The task:
If a line in the listing carries the word "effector", return a copy of that line.

Listed records:
+++++
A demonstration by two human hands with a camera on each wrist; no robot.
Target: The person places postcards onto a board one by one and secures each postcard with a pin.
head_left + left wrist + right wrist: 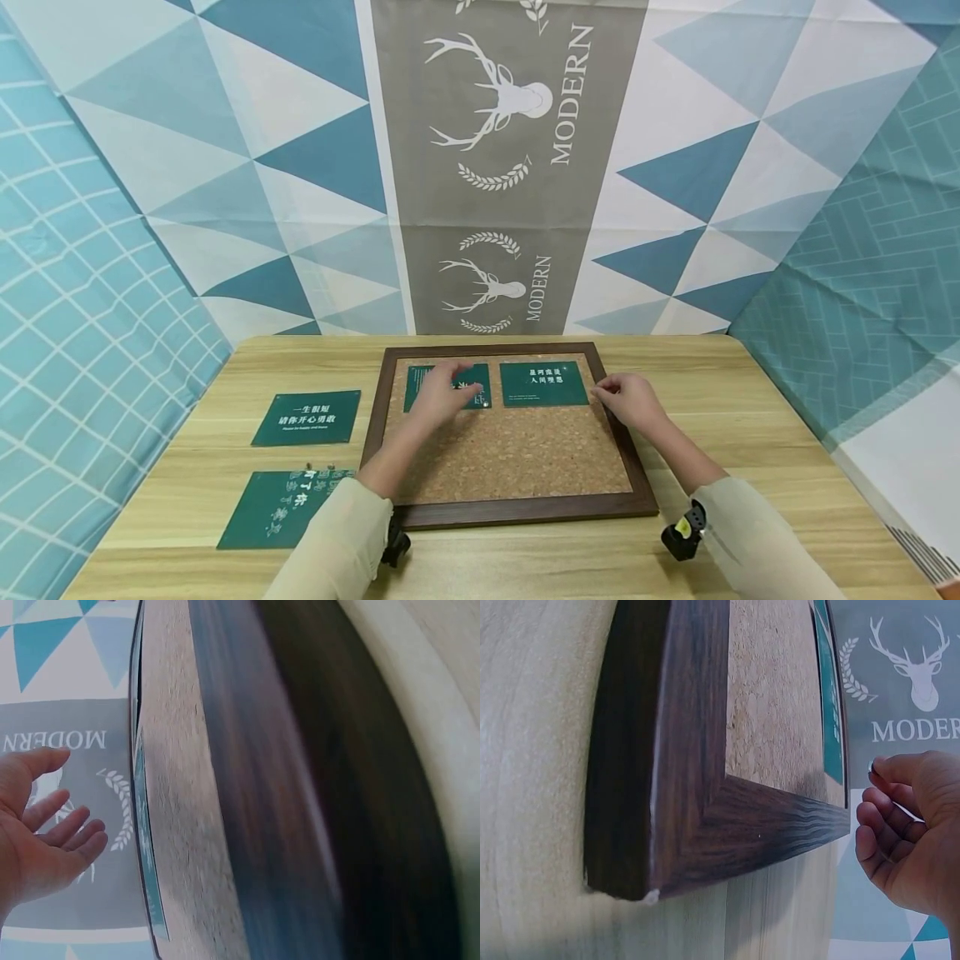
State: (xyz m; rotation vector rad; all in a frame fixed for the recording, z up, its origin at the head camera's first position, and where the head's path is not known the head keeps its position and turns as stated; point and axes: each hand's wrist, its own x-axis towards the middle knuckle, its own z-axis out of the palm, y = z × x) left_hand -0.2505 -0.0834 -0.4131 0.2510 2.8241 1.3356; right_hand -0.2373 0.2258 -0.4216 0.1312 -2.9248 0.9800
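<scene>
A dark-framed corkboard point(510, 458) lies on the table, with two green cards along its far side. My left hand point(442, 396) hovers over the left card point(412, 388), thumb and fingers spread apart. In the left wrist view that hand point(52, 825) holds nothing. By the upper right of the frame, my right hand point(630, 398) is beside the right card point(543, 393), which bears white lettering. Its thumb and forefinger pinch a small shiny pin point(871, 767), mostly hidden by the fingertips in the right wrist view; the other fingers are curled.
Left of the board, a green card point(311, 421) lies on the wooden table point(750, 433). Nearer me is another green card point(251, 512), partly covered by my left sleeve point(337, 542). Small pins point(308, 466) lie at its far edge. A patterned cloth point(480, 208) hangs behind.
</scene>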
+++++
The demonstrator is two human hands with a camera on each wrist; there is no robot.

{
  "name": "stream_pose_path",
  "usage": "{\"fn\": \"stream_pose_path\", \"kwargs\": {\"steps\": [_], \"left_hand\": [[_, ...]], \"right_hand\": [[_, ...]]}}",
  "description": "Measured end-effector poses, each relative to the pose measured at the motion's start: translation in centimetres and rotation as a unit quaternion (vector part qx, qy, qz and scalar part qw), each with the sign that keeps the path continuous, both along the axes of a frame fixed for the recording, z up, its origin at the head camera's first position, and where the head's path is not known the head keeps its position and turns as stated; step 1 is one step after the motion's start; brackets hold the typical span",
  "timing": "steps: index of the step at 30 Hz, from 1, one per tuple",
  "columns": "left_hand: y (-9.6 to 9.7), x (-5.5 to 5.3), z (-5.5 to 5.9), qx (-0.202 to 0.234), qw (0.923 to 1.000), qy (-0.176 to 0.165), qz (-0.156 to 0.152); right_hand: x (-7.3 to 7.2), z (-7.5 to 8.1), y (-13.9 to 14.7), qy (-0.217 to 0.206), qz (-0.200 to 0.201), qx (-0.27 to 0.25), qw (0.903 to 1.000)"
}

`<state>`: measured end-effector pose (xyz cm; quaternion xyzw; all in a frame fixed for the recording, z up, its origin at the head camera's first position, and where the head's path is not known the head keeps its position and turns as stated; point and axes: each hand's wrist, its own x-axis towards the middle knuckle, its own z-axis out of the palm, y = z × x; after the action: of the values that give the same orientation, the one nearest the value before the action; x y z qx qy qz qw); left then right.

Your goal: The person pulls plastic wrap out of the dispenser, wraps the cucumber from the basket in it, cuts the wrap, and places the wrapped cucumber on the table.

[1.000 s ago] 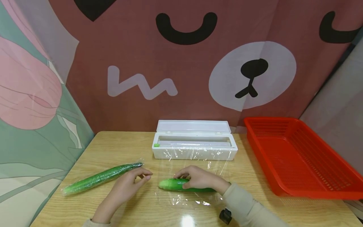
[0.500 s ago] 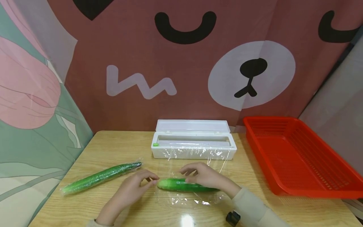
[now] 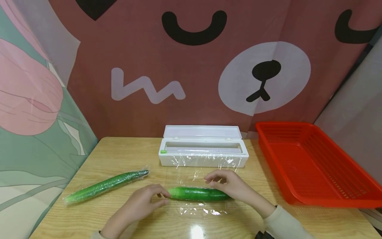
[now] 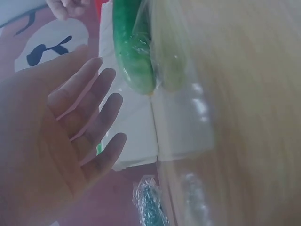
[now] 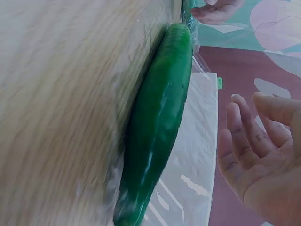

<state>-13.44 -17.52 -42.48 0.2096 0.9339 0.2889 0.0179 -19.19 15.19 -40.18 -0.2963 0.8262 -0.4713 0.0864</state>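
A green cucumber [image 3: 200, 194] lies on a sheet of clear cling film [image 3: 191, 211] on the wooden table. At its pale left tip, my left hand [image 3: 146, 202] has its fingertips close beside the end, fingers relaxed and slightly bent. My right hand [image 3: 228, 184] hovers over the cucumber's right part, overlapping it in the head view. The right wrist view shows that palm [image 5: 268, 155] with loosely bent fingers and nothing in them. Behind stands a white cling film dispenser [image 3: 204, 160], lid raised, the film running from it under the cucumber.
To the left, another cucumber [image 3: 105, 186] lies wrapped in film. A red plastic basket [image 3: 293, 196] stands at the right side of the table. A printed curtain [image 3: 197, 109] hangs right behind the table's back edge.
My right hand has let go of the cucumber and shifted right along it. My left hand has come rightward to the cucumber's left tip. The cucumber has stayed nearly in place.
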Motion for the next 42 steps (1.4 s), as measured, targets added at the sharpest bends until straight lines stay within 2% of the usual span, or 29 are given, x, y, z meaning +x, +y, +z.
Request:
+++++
Solution to the problem:
  "description": "Measured end-effector poses, each relative to the pose measured at the motion's start: translation in centimetres and rotation as a unit quaternion (vector part qx, qy, qz and scalar part qw), each with the sign that keeps the path continuous, both along the axes of a frame fixed for the recording, z up, its origin at the head camera's first position, and where the head's path is not known the head keeps its position and turns as stated; step 1 is one step after the motion's start; brackets hold the typical span",
`<state>`: measured end-effector pose (xyz cm; quaternion xyzw; all in a frame fixed for the recording, z up, its origin at the head camera's first position, and where the head's path is not known the head keeps its position and turns as stated; point and axes: each hand's wrist, its own x-axis towards the middle knuckle, its own z-axis out of the palm, y = z × x; after the action: of the values that give the same orientation, the one nearest the value before the action; x y z qx qy qz qw); left then right.

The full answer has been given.